## Problem to work on:
Could you output the listing that follows exactly, without its images?

══════════

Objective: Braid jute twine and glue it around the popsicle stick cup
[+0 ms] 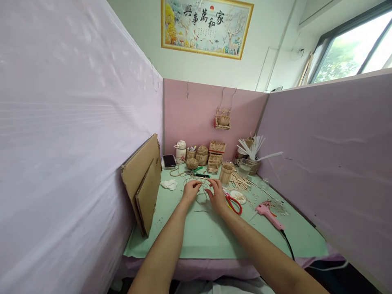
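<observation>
Thin brown twine (201, 203) hangs in loose loops between my two hands above the green table. My left hand (191, 192) is closed, thumb and index finger pinching the twine. Facing it, my right hand (217, 196) has its thumb and fingers apart, with the fingertips beside the twine; whether they touch it is too small to tell. A short cut piece of twine (201, 211) lies on the table just below the loops. Red-handled scissors (235, 205) rest right beside my right hand, partly hidden by it. Beyond my hands lie green-handled pliers (202, 175).
A twine ball (192, 163), wooden-stick cup (226, 174), loose sticks (240, 181) and white dish (238, 197) stand behind. The pink glue gun (270, 216) lies right, its cord over the front edge. Cardboard sheets (147, 188) lean left; crumpled tissue (169, 185) lies near them.
</observation>
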The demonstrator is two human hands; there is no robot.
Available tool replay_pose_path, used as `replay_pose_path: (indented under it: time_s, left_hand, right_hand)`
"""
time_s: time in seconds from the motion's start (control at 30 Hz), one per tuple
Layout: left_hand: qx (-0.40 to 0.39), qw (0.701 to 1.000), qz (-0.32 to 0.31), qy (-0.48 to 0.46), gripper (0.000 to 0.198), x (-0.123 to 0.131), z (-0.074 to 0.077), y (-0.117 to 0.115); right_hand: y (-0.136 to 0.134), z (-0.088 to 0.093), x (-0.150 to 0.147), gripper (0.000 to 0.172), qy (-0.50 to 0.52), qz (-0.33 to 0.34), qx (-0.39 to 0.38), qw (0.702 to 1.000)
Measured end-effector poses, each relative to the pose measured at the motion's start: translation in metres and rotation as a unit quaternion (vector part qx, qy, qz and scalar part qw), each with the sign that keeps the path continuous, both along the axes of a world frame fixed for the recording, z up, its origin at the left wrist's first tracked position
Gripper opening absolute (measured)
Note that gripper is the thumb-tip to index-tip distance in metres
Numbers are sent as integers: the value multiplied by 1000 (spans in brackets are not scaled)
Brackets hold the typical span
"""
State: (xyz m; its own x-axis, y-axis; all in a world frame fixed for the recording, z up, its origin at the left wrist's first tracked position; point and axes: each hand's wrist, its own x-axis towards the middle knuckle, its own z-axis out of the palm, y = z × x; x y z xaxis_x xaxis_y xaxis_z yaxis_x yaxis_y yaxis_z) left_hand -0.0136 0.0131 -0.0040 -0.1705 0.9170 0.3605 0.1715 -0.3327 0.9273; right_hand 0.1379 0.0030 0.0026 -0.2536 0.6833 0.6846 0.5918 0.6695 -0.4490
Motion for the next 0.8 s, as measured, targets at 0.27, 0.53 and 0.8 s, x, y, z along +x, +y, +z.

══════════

## Reply:
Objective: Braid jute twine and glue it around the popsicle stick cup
[+0 ms] 
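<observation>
Thin brown twine (201, 203) hangs in loose loops between my two hands above the green table. My left hand (191, 192) is closed, thumb and index finger pinching the twine. Facing it, my right hand (217, 196) has its thumb and fingers apart, with the fingertips beside the twine; whether they touch it is too small to tell. A short cut piece of twine (201, 211) lies on the table just below the loops. Red-handled scissors (235, 205) rest right beside my right hand, partly hidden by it. Beyond my hands lie green-handled pliers (202, 175).
A twine ball (192, 163), wooden-stick cup (226, 174), loose sticks (240, 181) and white dish (238, 197) stand behind. The pink glue gun (270, 216) lies right, its cord over the front edge. Cardboard sheets (147, 188) lean left; crumpled tissue (169, 185) lies near them.
</observation>
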The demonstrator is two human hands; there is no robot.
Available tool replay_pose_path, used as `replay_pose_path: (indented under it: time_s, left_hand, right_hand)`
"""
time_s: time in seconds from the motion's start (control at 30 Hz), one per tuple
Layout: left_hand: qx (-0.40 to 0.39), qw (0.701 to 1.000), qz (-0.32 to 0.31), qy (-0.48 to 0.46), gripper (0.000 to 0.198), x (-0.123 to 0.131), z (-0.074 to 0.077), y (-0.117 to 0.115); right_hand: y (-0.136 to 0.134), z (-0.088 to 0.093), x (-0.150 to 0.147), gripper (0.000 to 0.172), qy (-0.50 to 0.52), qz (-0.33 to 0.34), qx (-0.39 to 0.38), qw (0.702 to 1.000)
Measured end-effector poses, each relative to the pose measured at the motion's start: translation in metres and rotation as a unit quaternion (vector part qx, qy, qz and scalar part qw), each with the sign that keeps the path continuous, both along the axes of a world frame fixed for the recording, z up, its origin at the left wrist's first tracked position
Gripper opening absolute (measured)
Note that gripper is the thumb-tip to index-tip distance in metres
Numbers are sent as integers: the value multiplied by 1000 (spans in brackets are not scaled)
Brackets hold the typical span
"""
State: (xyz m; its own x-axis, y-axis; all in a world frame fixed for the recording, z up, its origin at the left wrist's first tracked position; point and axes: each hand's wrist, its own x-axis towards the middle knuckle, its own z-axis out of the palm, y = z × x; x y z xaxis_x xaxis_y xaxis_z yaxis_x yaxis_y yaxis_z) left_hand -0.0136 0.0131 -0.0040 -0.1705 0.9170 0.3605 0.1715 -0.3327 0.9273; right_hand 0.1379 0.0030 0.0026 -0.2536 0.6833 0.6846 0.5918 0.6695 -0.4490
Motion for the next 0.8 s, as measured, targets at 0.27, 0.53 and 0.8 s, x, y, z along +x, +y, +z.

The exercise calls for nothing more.